Exercise requirements
Write out, word for word, the part of the listing below that opens with the line containing "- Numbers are" and closes with the line containing "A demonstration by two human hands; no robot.", keeping both of those lines and adding no others.

◇ ◇ ◇ ◇ ◇

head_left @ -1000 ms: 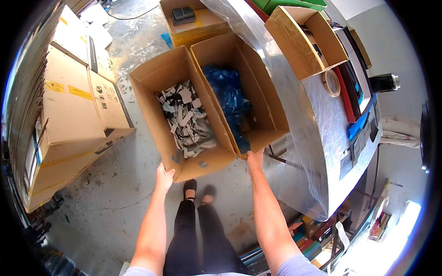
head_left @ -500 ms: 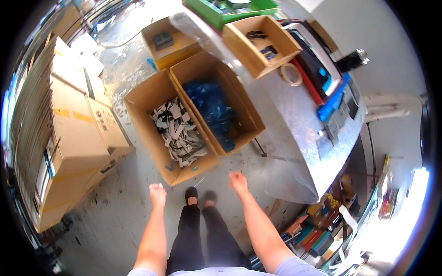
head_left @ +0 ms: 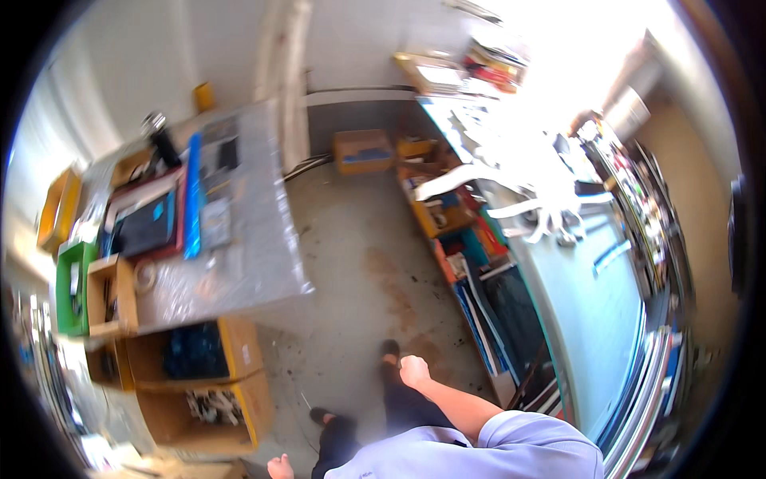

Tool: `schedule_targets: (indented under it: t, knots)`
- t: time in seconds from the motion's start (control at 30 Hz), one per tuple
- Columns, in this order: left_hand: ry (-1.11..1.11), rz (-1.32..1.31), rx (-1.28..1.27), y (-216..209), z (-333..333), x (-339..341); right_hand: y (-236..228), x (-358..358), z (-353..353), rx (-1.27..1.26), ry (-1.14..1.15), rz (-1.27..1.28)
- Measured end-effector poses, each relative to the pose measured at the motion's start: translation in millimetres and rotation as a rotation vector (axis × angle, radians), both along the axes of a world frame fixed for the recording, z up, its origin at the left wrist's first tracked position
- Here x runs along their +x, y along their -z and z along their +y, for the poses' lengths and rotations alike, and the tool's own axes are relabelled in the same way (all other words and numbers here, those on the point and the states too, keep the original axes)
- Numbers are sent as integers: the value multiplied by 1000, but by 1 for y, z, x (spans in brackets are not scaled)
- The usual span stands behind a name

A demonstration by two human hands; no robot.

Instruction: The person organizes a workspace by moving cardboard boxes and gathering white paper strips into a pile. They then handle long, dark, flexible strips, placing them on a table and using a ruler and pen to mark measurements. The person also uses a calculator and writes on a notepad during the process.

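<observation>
My right hand (head_left: 413,370) hangs in front of my body over the grey floor, its fingers curled closed with nothing showing in them. Low at the bottom edge is my left hand (head_left: 279,468), slightly blurred, also curled and with no object visible. Nearest to the left hand stands a cardboard box of cut scraps (head_left: 255,415). Against it is another cardboard box (head_left: 238,351) with dark blue plastic inside. Neither hand touches a thing.
A plastic-covered table (head_left: 263,239) on the left bears a black tray (head_left: 144,227), a wooden box (head_left: 112,297) and a green bin (head_left: 73,287). Grey floor (head_left: 343,255) runs between it and a glass-topped workbench (head_left: 570,319) with shelves below. A carton (head_left: 363,152) sits far ahead.
My view and body have turned right, so the boxes and covered table now lie to the left and the workbench has come into view. Both hands stay without any visible object.
</observation>
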State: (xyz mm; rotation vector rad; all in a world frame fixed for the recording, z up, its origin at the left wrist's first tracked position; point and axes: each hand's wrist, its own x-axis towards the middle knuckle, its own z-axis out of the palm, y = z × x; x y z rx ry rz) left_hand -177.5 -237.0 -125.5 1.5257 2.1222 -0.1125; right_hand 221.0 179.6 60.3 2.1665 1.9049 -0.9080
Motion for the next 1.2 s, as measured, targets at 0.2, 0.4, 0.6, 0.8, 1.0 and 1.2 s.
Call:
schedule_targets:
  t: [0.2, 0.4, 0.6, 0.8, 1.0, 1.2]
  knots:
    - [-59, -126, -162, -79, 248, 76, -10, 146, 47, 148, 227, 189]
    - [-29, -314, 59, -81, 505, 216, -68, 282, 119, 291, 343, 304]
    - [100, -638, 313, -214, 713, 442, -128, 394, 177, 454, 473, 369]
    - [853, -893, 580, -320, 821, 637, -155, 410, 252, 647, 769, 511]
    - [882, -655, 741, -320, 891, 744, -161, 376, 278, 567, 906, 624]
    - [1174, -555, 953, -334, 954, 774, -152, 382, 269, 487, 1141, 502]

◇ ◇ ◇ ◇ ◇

Solution below
- Numbers are sent as integers: the value multiplied by 1000, but by 1 for y, z, x (spans in brackets are not scaled)
- The usual span stands behind a name

A demonstration by two human hands; no robot.

The exercise calls for nothing more.